▶ **Records shown**:
[Start of section]

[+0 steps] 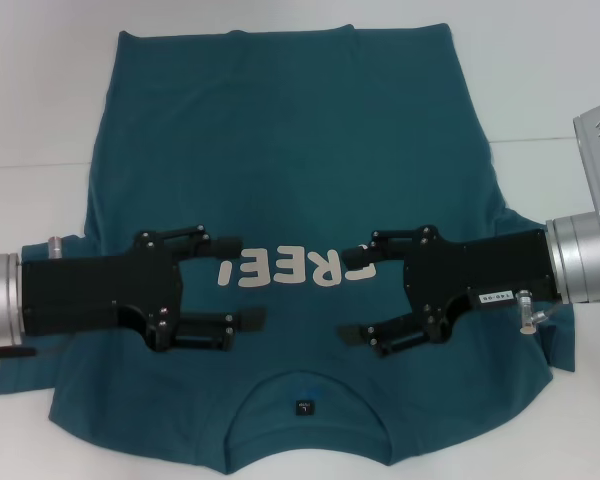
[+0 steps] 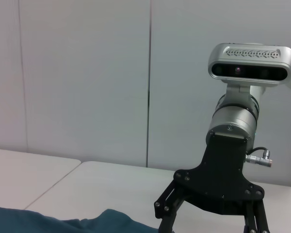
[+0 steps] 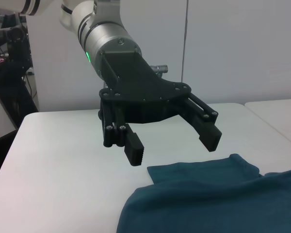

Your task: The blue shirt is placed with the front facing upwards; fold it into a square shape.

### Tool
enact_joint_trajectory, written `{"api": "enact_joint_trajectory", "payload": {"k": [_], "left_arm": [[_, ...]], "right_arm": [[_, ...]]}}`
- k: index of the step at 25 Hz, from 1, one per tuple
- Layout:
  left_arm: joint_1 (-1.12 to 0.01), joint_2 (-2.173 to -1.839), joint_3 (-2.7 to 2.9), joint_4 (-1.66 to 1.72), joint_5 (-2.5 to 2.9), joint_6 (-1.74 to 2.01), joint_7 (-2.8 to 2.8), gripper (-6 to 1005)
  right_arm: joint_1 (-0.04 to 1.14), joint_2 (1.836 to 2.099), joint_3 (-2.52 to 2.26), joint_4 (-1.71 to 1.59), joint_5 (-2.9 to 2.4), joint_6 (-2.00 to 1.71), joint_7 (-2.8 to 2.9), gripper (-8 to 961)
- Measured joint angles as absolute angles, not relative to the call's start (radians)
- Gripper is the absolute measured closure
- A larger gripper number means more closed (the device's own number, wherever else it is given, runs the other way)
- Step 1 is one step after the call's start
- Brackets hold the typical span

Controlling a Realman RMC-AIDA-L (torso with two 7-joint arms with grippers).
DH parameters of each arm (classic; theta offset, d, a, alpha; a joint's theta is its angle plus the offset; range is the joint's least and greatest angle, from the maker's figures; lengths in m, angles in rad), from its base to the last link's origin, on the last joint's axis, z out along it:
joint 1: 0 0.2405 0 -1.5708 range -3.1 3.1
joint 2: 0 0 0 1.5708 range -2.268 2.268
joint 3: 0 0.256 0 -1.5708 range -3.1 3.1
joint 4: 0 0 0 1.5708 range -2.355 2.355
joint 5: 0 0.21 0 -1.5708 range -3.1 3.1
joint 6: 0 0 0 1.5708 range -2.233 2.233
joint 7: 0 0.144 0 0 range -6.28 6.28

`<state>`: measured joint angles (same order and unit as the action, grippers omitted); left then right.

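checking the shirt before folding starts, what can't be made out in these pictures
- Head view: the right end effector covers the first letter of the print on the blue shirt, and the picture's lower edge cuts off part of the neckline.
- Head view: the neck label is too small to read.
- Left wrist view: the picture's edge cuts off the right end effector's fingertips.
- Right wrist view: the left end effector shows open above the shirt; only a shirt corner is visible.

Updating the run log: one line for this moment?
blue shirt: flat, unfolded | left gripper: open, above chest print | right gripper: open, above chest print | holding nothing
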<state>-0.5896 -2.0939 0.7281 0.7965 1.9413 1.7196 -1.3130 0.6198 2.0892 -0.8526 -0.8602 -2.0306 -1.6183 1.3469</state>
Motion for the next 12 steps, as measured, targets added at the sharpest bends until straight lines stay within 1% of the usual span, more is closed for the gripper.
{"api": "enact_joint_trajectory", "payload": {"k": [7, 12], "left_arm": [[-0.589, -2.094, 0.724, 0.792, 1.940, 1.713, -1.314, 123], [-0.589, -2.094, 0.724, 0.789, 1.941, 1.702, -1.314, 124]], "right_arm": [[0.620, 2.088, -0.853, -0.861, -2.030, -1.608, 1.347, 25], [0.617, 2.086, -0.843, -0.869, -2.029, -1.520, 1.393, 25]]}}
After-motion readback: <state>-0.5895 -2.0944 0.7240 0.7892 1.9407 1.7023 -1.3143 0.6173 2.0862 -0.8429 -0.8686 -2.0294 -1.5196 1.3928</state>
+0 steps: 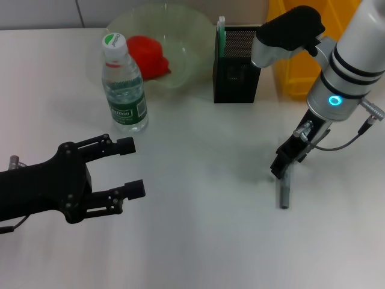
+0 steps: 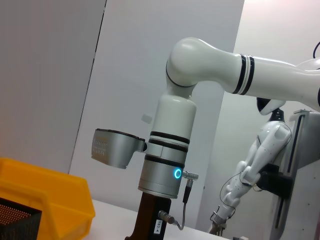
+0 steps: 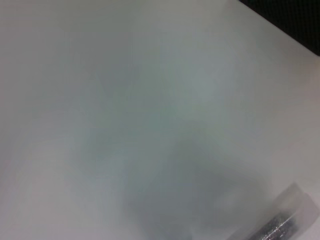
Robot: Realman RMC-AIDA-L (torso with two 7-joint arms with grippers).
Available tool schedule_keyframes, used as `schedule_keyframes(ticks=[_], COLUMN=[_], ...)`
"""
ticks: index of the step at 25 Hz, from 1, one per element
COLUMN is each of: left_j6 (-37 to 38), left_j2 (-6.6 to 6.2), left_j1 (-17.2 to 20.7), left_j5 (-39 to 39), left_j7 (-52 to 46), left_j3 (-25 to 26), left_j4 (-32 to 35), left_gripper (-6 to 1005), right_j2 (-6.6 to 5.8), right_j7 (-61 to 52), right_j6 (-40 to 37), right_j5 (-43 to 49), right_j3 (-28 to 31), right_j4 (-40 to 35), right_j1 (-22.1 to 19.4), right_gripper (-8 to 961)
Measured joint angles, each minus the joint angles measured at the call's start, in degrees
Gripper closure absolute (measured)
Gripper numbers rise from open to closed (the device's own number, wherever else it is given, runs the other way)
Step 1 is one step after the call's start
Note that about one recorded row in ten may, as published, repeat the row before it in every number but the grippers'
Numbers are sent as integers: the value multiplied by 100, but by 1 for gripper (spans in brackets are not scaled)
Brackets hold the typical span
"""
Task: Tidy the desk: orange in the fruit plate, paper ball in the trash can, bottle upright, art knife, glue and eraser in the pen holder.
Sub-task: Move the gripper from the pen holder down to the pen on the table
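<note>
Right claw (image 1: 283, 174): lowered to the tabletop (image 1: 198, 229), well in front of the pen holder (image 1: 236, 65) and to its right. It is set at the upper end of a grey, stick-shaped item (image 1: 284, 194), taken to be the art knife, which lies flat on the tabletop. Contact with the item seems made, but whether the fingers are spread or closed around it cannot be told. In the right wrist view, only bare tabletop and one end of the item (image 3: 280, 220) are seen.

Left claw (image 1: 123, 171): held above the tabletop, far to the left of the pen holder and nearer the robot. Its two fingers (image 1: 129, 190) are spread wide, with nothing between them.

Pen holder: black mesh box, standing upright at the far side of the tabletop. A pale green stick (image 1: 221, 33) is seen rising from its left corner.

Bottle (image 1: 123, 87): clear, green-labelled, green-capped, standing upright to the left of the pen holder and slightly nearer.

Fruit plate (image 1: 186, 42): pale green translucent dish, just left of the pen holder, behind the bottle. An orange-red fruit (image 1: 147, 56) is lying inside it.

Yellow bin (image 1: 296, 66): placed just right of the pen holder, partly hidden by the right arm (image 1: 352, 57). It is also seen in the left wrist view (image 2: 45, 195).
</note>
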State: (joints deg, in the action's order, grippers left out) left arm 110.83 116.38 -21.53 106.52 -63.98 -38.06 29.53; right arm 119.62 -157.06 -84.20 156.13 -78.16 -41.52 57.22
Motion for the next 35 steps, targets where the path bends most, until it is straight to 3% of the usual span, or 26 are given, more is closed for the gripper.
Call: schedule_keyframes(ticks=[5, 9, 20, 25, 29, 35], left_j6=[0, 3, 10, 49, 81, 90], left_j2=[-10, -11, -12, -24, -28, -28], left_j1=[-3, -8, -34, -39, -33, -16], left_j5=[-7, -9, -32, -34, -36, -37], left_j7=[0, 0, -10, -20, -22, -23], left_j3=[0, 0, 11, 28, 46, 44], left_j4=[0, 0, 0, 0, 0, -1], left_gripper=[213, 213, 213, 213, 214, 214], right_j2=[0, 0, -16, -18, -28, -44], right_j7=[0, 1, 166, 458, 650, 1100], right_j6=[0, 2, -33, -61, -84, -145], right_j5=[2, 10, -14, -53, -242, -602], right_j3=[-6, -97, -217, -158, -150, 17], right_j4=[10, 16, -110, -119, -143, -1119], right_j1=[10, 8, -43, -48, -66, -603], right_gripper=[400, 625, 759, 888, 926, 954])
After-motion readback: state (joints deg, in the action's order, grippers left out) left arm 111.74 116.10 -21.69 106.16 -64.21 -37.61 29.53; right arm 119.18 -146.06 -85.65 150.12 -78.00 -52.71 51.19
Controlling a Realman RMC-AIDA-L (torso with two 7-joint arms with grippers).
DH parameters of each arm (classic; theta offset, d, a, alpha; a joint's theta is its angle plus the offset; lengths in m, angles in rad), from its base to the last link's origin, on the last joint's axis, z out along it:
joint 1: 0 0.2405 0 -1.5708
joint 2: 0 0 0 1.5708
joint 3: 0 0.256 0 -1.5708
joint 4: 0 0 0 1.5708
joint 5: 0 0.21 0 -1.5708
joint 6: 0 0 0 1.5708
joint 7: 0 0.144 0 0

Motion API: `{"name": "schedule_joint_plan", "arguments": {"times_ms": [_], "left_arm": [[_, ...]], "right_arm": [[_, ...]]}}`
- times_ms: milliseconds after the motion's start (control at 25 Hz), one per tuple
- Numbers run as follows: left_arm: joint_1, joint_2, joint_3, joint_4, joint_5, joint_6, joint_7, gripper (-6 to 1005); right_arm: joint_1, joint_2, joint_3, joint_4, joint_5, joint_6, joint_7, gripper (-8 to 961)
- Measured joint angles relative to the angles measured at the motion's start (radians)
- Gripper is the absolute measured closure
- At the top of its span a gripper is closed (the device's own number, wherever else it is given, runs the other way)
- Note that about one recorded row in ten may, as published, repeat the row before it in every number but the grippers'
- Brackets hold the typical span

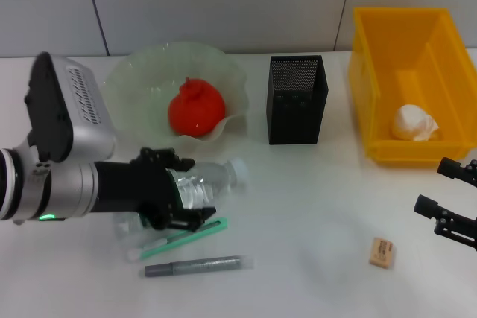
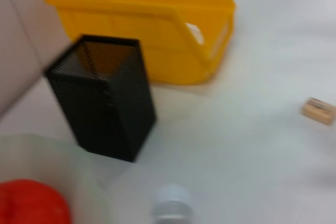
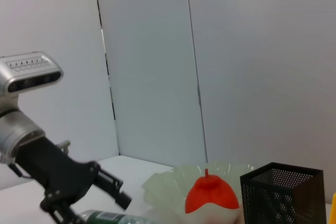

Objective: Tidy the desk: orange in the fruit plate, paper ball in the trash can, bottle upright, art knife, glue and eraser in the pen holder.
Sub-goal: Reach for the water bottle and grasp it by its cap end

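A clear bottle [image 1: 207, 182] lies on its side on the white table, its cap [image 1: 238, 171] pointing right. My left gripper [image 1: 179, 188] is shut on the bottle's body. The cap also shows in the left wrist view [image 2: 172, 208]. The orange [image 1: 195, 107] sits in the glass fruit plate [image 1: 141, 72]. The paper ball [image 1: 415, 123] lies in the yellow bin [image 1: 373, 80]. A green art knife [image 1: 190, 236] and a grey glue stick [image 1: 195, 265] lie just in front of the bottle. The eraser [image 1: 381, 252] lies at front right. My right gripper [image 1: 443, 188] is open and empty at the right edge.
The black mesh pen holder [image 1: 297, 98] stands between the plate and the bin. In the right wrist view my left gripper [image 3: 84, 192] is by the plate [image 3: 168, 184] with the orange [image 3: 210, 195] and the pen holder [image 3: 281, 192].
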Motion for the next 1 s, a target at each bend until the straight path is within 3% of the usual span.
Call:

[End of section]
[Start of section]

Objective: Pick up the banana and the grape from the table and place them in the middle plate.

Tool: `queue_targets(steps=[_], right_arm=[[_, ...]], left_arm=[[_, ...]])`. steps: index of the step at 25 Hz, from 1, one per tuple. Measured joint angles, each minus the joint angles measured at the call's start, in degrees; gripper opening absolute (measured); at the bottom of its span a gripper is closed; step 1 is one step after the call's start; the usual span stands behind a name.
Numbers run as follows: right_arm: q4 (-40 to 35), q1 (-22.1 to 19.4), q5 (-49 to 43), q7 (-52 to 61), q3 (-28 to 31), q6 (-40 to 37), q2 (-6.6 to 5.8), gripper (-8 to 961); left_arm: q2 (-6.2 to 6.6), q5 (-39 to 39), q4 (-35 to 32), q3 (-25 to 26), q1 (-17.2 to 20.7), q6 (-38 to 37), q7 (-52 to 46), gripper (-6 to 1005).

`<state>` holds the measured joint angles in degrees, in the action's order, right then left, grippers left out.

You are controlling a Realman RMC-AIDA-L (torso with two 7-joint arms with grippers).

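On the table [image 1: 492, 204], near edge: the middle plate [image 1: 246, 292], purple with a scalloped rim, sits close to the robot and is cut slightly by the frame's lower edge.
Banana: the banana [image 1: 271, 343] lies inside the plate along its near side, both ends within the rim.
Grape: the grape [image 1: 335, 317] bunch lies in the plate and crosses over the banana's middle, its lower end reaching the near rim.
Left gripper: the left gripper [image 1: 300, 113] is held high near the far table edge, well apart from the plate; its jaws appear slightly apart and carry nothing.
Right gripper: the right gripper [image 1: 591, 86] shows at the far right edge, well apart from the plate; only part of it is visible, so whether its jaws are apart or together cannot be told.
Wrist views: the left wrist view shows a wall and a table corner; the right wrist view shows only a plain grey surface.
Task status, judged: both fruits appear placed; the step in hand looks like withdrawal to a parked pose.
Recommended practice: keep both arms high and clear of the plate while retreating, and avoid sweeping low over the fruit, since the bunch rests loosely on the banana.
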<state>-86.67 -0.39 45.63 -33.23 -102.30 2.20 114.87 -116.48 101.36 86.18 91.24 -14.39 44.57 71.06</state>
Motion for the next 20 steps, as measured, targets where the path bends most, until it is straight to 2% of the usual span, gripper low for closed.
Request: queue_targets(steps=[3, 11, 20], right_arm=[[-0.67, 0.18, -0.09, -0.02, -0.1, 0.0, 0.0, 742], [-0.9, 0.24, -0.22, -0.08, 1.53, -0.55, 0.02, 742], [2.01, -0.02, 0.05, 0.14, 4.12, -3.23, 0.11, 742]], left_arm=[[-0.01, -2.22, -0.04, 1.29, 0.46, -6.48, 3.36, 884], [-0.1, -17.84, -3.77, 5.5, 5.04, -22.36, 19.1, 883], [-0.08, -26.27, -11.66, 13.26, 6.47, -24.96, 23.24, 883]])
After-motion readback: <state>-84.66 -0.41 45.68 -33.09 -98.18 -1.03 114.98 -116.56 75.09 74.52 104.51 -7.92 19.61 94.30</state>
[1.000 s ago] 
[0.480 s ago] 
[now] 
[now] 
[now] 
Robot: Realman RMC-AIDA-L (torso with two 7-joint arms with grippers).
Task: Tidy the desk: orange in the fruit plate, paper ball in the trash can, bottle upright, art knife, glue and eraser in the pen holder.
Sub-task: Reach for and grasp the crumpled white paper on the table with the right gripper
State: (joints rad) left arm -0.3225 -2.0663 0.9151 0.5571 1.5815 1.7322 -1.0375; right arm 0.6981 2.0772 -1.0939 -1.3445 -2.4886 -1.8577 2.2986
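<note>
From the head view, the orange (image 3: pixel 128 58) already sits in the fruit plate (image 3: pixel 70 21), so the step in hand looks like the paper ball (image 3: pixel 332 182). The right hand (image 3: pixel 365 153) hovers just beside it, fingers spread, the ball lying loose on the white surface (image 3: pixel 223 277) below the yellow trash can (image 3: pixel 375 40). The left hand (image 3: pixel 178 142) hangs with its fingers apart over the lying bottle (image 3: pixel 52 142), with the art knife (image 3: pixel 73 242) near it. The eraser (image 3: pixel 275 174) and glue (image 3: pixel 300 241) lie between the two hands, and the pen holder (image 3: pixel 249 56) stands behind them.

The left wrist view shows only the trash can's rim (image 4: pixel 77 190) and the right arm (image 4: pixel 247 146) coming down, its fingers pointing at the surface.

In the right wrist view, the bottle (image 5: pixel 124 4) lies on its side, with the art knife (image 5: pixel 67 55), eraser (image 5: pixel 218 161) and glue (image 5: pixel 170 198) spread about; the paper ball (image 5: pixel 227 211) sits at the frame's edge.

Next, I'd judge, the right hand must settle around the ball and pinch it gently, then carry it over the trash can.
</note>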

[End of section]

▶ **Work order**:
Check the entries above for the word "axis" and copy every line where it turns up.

▶ **Written solution**:
DH parameters of each arm (classic; theta offset, d, a, alpha; a joint's theta is its angle plus the offset; range is the joint's least and greatest angle, from the maker's figures; lengths in m, angles in rad), from its base to the last link's origin, on the last joint's axis, z out along it:
DH parameters of each arm (classic; theta offset, d, a, alpha; a joint's theta is its angle plus the offset; lengths in m, angles in rad), from its base to the last link's origin, on the last joint's axis, z out along it:

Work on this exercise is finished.